As a consequence, the capacitor placed at the 12-V output should not be over dimensioned because it can no longer store any additional energy for the transition time. There will not be any switching cycle with no energy flow from the input to the output. In fact, the ripple during the transition time will be the same as in a conventional switching cycle.

However, this capacitor will have an usual value for an ac/dc converter with the conventional hold-up time specifications and it does not need to be over dimensioned. In our case, a 200 μF(450 V rated) capacitor was used. With this solution, low voltage MOSFETs can be used for the push–pull, which is much optimized.

Therefore, the performance of this converter will be quite good. Note that the current will be really high because the full 200-W output power will be obtained from the 12V battery and driven by the push pull.

When there is a mains failure, the energy is obtained from the battery and hence, this one is discharged.
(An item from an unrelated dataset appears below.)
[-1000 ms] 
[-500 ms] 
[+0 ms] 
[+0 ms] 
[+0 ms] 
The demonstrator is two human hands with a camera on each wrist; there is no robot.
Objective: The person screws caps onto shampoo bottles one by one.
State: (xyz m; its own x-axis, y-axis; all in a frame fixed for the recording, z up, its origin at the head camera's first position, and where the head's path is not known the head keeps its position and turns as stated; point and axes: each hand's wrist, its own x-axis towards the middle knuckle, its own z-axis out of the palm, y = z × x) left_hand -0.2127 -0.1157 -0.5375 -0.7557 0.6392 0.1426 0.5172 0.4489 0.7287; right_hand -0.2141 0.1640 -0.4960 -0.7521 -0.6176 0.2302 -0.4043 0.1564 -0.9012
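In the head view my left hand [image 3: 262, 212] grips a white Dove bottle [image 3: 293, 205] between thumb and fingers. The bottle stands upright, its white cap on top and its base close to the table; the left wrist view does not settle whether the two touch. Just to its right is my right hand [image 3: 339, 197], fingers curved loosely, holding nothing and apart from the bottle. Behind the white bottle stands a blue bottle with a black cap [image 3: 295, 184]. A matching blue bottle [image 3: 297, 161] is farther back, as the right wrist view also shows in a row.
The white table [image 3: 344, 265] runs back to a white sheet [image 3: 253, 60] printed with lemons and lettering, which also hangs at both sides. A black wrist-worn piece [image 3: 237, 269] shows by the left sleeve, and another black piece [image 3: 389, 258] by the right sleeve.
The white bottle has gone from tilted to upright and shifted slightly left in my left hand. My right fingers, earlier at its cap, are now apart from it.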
Evidently, a battery should be implemented in order to recover the energy and get the battery ready for the next failure.

The circuit has been designed and simulated. The Figure 3.(a). shows AC input voltage. The Figure (3).b.shows Resonant Push Pull converter output voltage. The same voltage regulator can be used if the converter is powered either by the half-bridge or by the push–pull.But this system is powered by push-pull converter. The Figure 3.(c). & (3).d. shows 5 volt and 12 volt DC output voltage. The Table 1 shows Push Pull voltage and power for different input AC voltage.The Table 1 shows different output voltage and output power for different input voltages. But in this paper designed only for 12V and 5V output voltages.

Table 1. Output Voltage and Power for Different input

Figure 3.(a). AC input Voltage

Figure 3.(b) Resonant Push Pull Converter Output Voltage

Figure 3.( C). Output Voltage (12V)

Figure 3.(d). Output Voltage (5V)

Multiple outputs AC to DC converter is modeled and simulated using Matlab simulink environment. As mentioned in abstract multiple outputs AC to DC converter are capable of giving 12V and 5V DC. This system has reduced steady state error. This converter has high power density. The simulation results are in time with the predictions. The advantages of this system are smaller transformer size and reduced filter size.